Líderes que comandavam expansão de facções são transferidos para presídio de segurança máxima
Transferência faz parte da segunda fase da ‘Operação Torre’
Na segunda fase da ‘Operação Torre’, dois líderes de facções criminosas do tráfico de drogas que atuam na Região Metropolitana de Salvador e bairros da capital foram transferidos, na madrugada desta terça-feira (11), para o presídio de segurança máxima de Serrinha. A ação foi deflagrada pelo Ministério Público estadual e Secretarias de Administração e Ressocialização (Seap) e de Segurança Pública da Bahia (SSP).
Essa fase é uma sequência do desmonte ao esquema de comunicação e do plano de expansão da organizada dentro do sistema prisional, que começou na primeira fase.
Estes líderes transferidos estavam no Conjunto Penal Masculino de Salvador. Investigações apontam que, de lá, emitiam ordens aos liderados nas ruas para execução de diversos crimes, como homicídios cometidos em Salvador e região metropolitana, além de tráfico interestadual de drogas e armas e lavagem de dinheiro e bens.

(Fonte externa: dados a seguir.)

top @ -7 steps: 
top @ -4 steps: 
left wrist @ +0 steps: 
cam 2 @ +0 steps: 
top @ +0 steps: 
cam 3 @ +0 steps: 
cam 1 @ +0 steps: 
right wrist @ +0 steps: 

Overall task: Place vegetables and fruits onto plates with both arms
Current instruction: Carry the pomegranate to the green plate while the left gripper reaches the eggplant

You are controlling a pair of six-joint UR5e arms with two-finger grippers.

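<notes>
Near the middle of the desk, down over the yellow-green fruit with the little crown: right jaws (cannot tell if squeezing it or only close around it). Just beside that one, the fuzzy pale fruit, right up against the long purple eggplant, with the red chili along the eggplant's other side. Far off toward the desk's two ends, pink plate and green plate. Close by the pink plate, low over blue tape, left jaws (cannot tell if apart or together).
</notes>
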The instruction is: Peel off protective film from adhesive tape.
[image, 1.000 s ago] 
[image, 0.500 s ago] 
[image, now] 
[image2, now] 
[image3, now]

Na primeira fase, foram realizadas buscas em celas da unidade prisional de Salvador, onde apreenderam um celular por meio do qual um dos principais líderes do tráfico da RMS se comunicava com outros internos e com os comparsas atuantes do lado de fora da prisão.
A operação foi realizada pelo Grupo de Atuação Especial de Combate às Organizações Criminosas (Gaeco) do MP baiano; com apoio do Grupo de Segurança Institucional (GSI) e do Grupamento Especializado em Operações Prisionais (Geop) da Seap; do Grupo de Atuação Especial de Execução Penal (Gaep) do MP, da Polícia Civil, por meio da Coordenação de Recursos Especiais (Core) e da direção do Conjunto Penal Masculino.
De acordo com investigações do Gaeco, a organização criminosa, liderada pelos investigados, possui “claro propósito de estender seu território de atuação dentro dos presídios mediante violência e coação”.